An excerpt from “The Curse of Avoidance.” Used with permission.
Sometimes I sit and think about the choices we make in our youth that we would never dream of making given a few more years and a lot more wisdom. Granted a do-over, I would ignore all men while obtaining as many advanced degrees as possible to insure that I could fend for myself. I would wait until I was 30 before I even considered sharing my life with anyone. Then I would date as many good eligible men as possible and pay for a thorough background check on each of them. I would be more careful about my diet and my body and take better general care of myself. I would put enough money in savings to actually fund my retirement. I would take two vacations of at least two consecutive weeks every year and go to fun or exotic places, even if I had to travel alone.
The 20/20 clarity of hindsight is an amazing thing. The big questions are, how long do you tolerate an unhappy existence before you actually start looking back with a 20/20 lack of myopia, and are you still young enough to do something about it and make changes that actually reflect your true feelings and desires?
I got out of bed that morning, showered and inspected myself in the mirror. Faint creases around my eyes, hair graying at the temples, breasts that were nowhere close to perky and circles that betrayed not getting nearly enough sleep; I was turning into my mother. Not that resembling her was all that bad mind you; she was a very attractive woman. But she was 30 or so years older and I was starting to see the resemblance to that 70-year-old when I looked into the mirror. She had led a wonderful, fulfilling but ordinary life…housewife, mother and expert at just about anything in the kitchen or laundry. She had an eye for decorating…everything from flower arrangements to rooms and clothes. She took care of us, and our father, and our home. It was her role in life.
It was far from mine.
My dreams of going to exotic places and doing great things had fallen by the wayside as I gradually turned into her clone, a housewife and a mother, with but one saving grace; I had a job out of sheer financial necessity. In that job, no matter how tedious the work, I was exposed to other women who traveled, took vacations and did numerous things outside their homes. They were their own people, not clones of their mothers. They had broken the mold. It was time to break mine. I would be 42 in a month. I might never travel to exotic places or accomplish things of legend, but I wanted to meet the rest of my life on my terms and not leave my three daughters a legacy of doing only what is expected.

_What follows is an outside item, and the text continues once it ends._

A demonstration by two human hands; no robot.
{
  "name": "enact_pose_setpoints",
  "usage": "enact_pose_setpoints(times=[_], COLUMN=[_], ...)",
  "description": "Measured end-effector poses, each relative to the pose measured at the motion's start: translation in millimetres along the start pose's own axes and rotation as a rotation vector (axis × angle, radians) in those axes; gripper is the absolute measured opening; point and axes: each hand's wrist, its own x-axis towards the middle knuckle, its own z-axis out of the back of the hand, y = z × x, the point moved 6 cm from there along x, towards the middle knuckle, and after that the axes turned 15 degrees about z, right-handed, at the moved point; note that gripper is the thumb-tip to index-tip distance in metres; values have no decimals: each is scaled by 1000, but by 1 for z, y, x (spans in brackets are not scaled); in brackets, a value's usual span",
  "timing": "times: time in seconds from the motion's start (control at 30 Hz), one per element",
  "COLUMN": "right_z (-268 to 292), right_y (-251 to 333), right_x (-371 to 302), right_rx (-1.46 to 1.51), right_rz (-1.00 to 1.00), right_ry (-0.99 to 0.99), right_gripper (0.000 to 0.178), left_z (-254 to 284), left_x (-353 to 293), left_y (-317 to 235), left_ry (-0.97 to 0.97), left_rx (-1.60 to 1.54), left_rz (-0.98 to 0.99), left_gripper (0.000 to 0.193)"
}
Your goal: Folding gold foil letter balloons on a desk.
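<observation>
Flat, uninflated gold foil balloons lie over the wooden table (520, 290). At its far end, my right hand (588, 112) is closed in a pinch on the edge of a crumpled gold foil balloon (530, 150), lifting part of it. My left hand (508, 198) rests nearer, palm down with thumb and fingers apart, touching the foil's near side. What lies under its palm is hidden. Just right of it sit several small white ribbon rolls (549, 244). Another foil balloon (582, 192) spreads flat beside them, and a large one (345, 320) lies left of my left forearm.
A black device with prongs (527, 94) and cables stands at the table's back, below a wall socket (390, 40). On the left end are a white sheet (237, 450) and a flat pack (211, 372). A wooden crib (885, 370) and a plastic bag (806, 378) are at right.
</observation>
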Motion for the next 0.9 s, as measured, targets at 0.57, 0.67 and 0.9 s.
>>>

When I turned 40, I had a similar experience. I woke up and realized that I had no life of my own. I was doing the working mother-wife thing extremely well, but there was a primal urge in me to break free of it. I called my friend Bonnie, housewife, mother of six and foster mother of 20 or so over the years.
“I need to get out of Ohio,” I said to her. “Want to come along?”
“When are we leaving?” she replied.
A male friend had just recently returned from a vacation to Savannah. I had been totally enthralled by his descriptions and photographs. I did a little research about the area. Neither of us had much money, so I reserved a double room at Motel 6 in Jessup, Georgia for 4 or 5 nights and we packed our bags and drove South.
We passed the miles talking and singing along with the CDs I had in the car. It was a blast. Once in our motel room, we started roaming the area. Historic Savannah was gorgeous. The seashore was wonderful. The islands off the coast were fascinating. We went where we pleased, whenever we pleased. It didn’t matter that we weren’t in a five-star hotel. We were too busy having fun to notice.
That trip turned into the epiphany of my adulthood. I began to travel more, sometimes with Bonnie, sometimes alone. I began to write more, resulting in three published books and a pretty descent portfolio of advertising writing. I found a guitar player and began performing professionally in my spare time. I worked hard at learning new things and taking on new projects, not only at work, but also in my personal life. Some of those projects are still in the works today.
I try never to back down from a challenge, because I think that in attempting to accomplish something, one can’t help but grow, both emotionally and intellectually. I have become a different person than the woman who woke up at 40. I hope the person I have become is a new and improved version. I do know one thing…five years from now I won’t be the exact same person I am today. I’m hoping for a better me. What about you?